● GOAL OF THE EXERCISE: Restate the following data in its entirety, word for word and without images.

*** DATASET EXTRACT ***

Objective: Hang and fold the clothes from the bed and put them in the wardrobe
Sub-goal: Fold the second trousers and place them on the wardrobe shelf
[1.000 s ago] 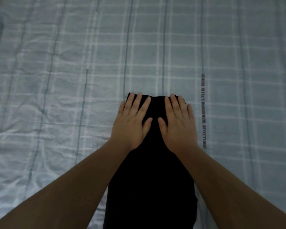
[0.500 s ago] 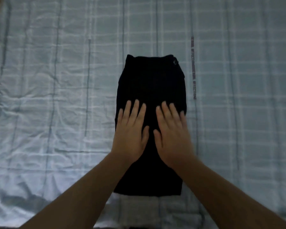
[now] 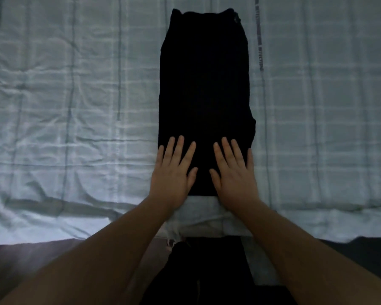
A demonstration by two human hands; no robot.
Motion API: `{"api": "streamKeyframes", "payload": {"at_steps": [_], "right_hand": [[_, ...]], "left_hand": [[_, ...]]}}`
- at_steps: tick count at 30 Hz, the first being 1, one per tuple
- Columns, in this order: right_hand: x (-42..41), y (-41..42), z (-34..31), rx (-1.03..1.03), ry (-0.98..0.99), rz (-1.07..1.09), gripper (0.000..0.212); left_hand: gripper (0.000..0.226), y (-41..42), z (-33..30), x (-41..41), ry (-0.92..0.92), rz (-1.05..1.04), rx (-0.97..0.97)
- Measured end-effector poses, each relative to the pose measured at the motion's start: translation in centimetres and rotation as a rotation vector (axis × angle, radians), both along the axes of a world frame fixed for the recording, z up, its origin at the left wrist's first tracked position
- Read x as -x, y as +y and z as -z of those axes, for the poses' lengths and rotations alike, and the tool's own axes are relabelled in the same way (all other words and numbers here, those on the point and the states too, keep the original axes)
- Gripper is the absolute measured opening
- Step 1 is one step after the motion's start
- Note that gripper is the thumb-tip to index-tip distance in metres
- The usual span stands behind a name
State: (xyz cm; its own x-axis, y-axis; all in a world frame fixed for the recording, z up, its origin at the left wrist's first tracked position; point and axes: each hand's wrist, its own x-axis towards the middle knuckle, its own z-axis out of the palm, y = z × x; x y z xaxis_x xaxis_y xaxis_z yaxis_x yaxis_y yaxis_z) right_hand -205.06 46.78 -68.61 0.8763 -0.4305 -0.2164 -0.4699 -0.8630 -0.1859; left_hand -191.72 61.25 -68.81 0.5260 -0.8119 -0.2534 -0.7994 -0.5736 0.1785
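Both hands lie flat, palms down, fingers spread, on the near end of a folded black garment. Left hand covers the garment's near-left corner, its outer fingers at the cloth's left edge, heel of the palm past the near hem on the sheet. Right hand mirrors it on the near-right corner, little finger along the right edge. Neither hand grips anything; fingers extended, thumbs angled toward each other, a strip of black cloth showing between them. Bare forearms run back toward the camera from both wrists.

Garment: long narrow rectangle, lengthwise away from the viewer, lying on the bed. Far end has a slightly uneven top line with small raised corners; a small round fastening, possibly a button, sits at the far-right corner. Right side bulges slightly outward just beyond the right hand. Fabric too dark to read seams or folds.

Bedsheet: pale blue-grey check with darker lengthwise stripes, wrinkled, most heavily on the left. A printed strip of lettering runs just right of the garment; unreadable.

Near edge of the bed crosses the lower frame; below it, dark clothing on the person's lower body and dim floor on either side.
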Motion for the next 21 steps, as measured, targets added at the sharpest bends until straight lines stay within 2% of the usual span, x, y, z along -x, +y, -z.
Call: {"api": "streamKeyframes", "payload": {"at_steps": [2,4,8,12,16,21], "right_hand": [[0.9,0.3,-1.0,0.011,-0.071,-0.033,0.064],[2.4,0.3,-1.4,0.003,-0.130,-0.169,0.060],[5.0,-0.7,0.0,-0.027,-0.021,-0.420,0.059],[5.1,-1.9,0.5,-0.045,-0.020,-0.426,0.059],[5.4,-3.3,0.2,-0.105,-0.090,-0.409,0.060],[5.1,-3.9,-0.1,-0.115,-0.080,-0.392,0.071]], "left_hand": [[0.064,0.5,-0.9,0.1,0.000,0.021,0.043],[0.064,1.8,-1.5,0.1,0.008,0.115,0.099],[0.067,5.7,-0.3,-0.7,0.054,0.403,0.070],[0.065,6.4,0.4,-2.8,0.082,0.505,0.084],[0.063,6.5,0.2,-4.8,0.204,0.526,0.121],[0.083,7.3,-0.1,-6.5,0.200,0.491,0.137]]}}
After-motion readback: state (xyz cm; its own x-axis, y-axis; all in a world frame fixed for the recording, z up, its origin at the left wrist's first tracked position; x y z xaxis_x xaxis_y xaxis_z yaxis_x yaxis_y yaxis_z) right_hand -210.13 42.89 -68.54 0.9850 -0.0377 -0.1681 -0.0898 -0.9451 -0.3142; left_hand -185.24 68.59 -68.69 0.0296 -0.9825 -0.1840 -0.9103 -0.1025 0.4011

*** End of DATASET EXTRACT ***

● RESPONSE BELOW:
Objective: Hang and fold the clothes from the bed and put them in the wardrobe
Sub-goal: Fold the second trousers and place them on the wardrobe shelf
[1.000 s ago] 
[0.500 s ago] 
[now] 
A demonstration by two human hands; no robot.
Motion API: `{"api": "streamKeyframes", "payload": {"at_steps": [_], "right_hand": [[_, ...]], "left_hand": [[_, ...]]}}`
- at_steps: tick count at 30 Hz, the first being 1, one per tuple
- Columns, in this order: right_hand: x (-42..41), y (-41..42), z (-34..31), rx (-1.03..1.03), ry (-0.98..0.99), rz (-1.07..1.09), gripper (0.000..0.212); left_hand: gripper (0.000..0.226), y (-41..42), z (-33..30), x (-41..41), ry (-0.92..0.92), rz (-1.05..1.04), rx (-0.97..0.97)
- Measured end-effector poses, each relative to the pose measured at the motion's start: translation in centimetres and rotation as a rotation vector (axis × angle, radians), both along the axes of a world frame fixed for the recording, z up, its origin at the left wrist's first tracked position
- Read x as -x, y as +y and z as -z of those axes, for the poses' lengths and rotations alike, and the tool's own axes are relabelled in the same way (all other words and numbers here, those on the point and the states too, keep the original axes)
- Gripper is the absolute measured opening
- Step 1 is one step after the motion's start
- Note that gripper is the thumb-tip to index-tip distance in metres
- The usual span stands behind a name
State: (xyz cm; its own x-axis, y-axis; all in a world frame fixed for the recording, z up, its origin at the left wrist's first tracked position; point and axes: each hand's wrist, its own x-axis towards the middle knuckle, its own z-axis out of the palm, y = z × x; x y z xaxis_x xaxis_y xaxis_z yaxis_x yaxis_y yaxis_z) right_hand -205.06 46.78 -68.61 0.8763 -0.4305 -0.2164 -0.4699 -0.8630 -0.1859; left_hand -191.72 61.25 -68.81 0.5260 -0.8119 -0.2534 -0.7994 -0.5736 0.1785
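Both hands lie flat, palms down, fingers spread, on the near end of a folded black garment. Left hand covers the garment's near-left corner, its outer fingers at the cloth's left edge, heel of the palm past the near hem on the sheet. Right hand mirrors it on the near-right corner, little finger along the right edge. Neither hand grips anything; fingers extended, thumbs angled toward each other, a strip of black cloth showing between them. Bare forearms run back toward the camera from both wrists.

Garment: long narrow rectangle, lengthwise away from the viewer, lying on the bed. Far end has a slightly uneven top line with small raised corners; a small round fastening, possibly a button, sits at the far-right corner. Right side bulges slightly outward just beyond the right hand. Fabric too dark to read seams or folds.

Bedsheet: pale blue-grey check with darker lengthwise stripes, wrinkled, most heavily on the left. A printed strip of lettering runs just right of the garment; unreadable.

Near edge of the bed crosses the lower frame; below it, dark clothing on the person's lower body and dim floor on either side.
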Motion for the next 21 steps, as measured, targets added at the sharpest bends until straight lines stay within 2% of the usual span, x, y, z along -x, +y, -z.
Call: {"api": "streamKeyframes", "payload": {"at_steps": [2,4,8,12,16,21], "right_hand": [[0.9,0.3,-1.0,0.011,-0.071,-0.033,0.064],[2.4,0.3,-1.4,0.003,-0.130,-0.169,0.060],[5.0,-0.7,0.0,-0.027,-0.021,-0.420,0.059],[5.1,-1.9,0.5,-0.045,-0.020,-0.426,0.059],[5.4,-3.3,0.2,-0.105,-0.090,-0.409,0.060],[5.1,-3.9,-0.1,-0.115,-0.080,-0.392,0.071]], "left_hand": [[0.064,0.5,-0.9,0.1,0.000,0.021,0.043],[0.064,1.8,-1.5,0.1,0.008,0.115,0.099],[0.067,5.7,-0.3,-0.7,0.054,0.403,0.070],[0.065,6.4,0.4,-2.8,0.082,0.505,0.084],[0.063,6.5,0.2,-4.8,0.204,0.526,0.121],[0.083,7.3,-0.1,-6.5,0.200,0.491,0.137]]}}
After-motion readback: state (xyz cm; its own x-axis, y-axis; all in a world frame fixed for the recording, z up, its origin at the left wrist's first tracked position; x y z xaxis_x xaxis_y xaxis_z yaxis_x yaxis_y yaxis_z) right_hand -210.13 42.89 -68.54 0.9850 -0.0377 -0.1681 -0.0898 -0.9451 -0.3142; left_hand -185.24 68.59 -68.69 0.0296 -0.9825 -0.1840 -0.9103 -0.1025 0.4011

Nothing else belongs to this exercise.